Meinung : Ansteigende Fieberkurve

Dagmar Dehmer

Die Klimakonferenz in Marrakesch scheint die Kurve gerade noch zu kriegen. Doch selbst diese an sich undramatische UN-Tagung, bei der die letzten Details auf dem Weg zur Ratifizierung des Klimaschutzabkommens von Kyoto geklärt werden sollten, stand in der Nacht zum Freitag mal wieder vor dem Scheitern. Dabei waren im Sommer in Bonn die großen Konflikte abgeräumt worden. Sie wären in Marrakesch allerdings beinahe wieder aufgeschnürt worden, weil die russische Delegation behauptete, die Einigung von Bonn nicht verstanden zu haben, als sie dem Paket zustimmte. Deshalb mussten sich die rund 180 Umweltminister, die seit Mittwoch selbst verhandelten, vor allem um Russland kümmern.

Aber auch Japan und Kanada schossen weiter quer. Australien, das ebenfalls der Regenschirm-Gruppe angehört, die von den USA beherrscht wurde, als die USA sich noch für das Klima interessierten, gilt bei den Umweltschützern inzwischen als hoffnungsloser Fall. In Australien wird an diesem Wochenende gewählt. Und die konservative Regierung will das Kyoto-Protokoll nicht anerkennen. Der fünfte Kontinent macht es also dem Großen Bruder in Washington nach, ohne allerdings wie die USA den endgültigen Ausstieg aus den Verhandlungen zu erklären. Stattdessen übt sich Australien in Obstruktion.

Selbst die Europäer, denen die große Einigung von Bonn zu verdanken ist, haben in Marrakesch eine weniger glückliche Rolle gespielt. Die Italiener etwa sind durch ständige Kraftmeierei aufgefallen - der allerdings erfreulicherweise keine Taten folgten. Rom hat aber dennoch erfolgreich einen Spaltpilz gesät: Als es darum ging, ob so genannte Senken - also vor allem Wälder - wie eine Klimabank in die zweite Verpflichtungsperiode von 2012 an übertragen werden dürfen, waren plötzlich Schweden, Finnland, Frankreich und Dänemark dafür, während das EU-Verhandlungsteam dieses Ansinnen vehement ablehnte. Offenbar können selbst die im Klimaprozess stets hochgelobten Europäer nur dann Disziplin halten, wenn die Gefahr des Scheiterns droht.

Dabei ging es bei dieser letzten Klimakonferenz vor dem Erdgipfel im kommenden Jahr in Johannesburg um ein ernstes Thema.
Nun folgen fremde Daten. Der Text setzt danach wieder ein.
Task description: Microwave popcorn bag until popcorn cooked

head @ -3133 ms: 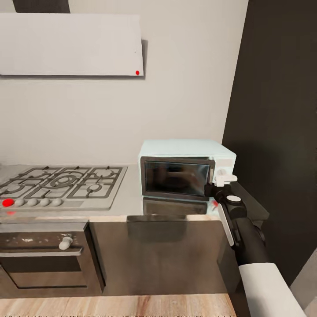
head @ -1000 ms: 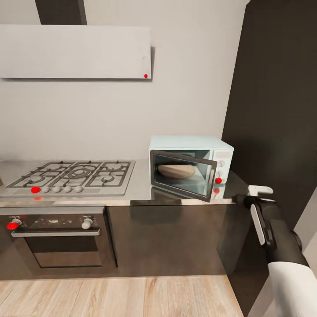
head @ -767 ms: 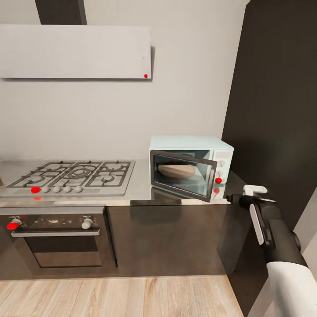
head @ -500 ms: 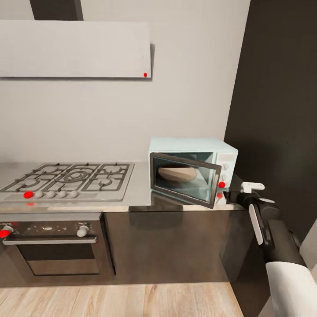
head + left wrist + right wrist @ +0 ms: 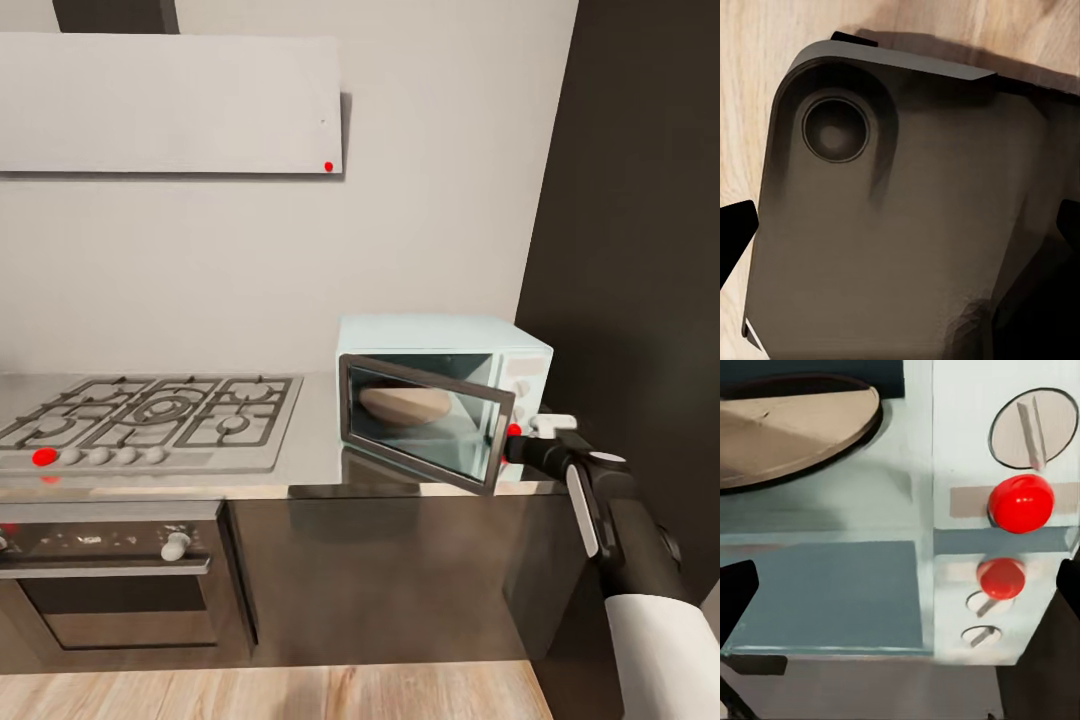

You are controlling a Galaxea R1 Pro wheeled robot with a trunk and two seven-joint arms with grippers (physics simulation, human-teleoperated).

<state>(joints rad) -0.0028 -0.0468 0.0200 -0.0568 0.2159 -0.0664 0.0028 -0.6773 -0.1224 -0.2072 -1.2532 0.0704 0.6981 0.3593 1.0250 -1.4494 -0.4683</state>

Der Klimawandel hat längst begonnen, wie die jahrelange Dürre in Afghanistan und einigen Regionen Indiens, die Zunahme der tropischen Wirbelstürme und das Abschmelzen der Gletscher in den Alpen deutlich zeigen. Mit dem Kyoto-Protokoll soll der Treibhauseffekt zumindest gebremst werden. Gelingt es nicht, das Abkommen nach zehn Jahren Verhandlungen endlich zu verabschieden, hätte die Welt bewiesen, dass sie nicht in der Lage ist, mit existenziellen Problemen fertig zu werden. Wird der Klimawandel nicht aufgehalten, wird es nicht mehr lange dauern, bis ganze Klimazonen der Erde unbewohnbar sein werden.

Was heißt das für den Kampf gegen den Terror? Wenn es der Weltgemeinschaft nicht einmal gelänge, ihren Planeten zu erhalten, wie soll dann eine Koalition gegen den Terror dauerhaft stabil bleiben? Zudem ist klar: Der Klimawandel führt zu politischer Instabilität. Millionen von Menschen werden auf der Flucht vor der Wüste, dem Wassermangel, Überschwemmungen und verheerenden Stürmen sein. Das sollte Grund genug sein, das Kyoto-Protokoll endlich zu unterzeichnen. Es sollte aber auch den größten Klimasünder der Welt, die USA, die allein für ein Viertel des Treibhausgas-Ausstoßes verantwortlich sind, dazu bringen, sich dem Protokoll doch noch anzuschließen. Denn wenn der Kampf gegen den Terror nicht nur eine militärische sondern auch eine politische Komponente haben soll, dann dürfen sich die USA nicht dauerhaft aus allen wichtigen internationalen Diskussionen heraushalten. Wer den Klimawandel aufhält, sorgt für Krisenprävention.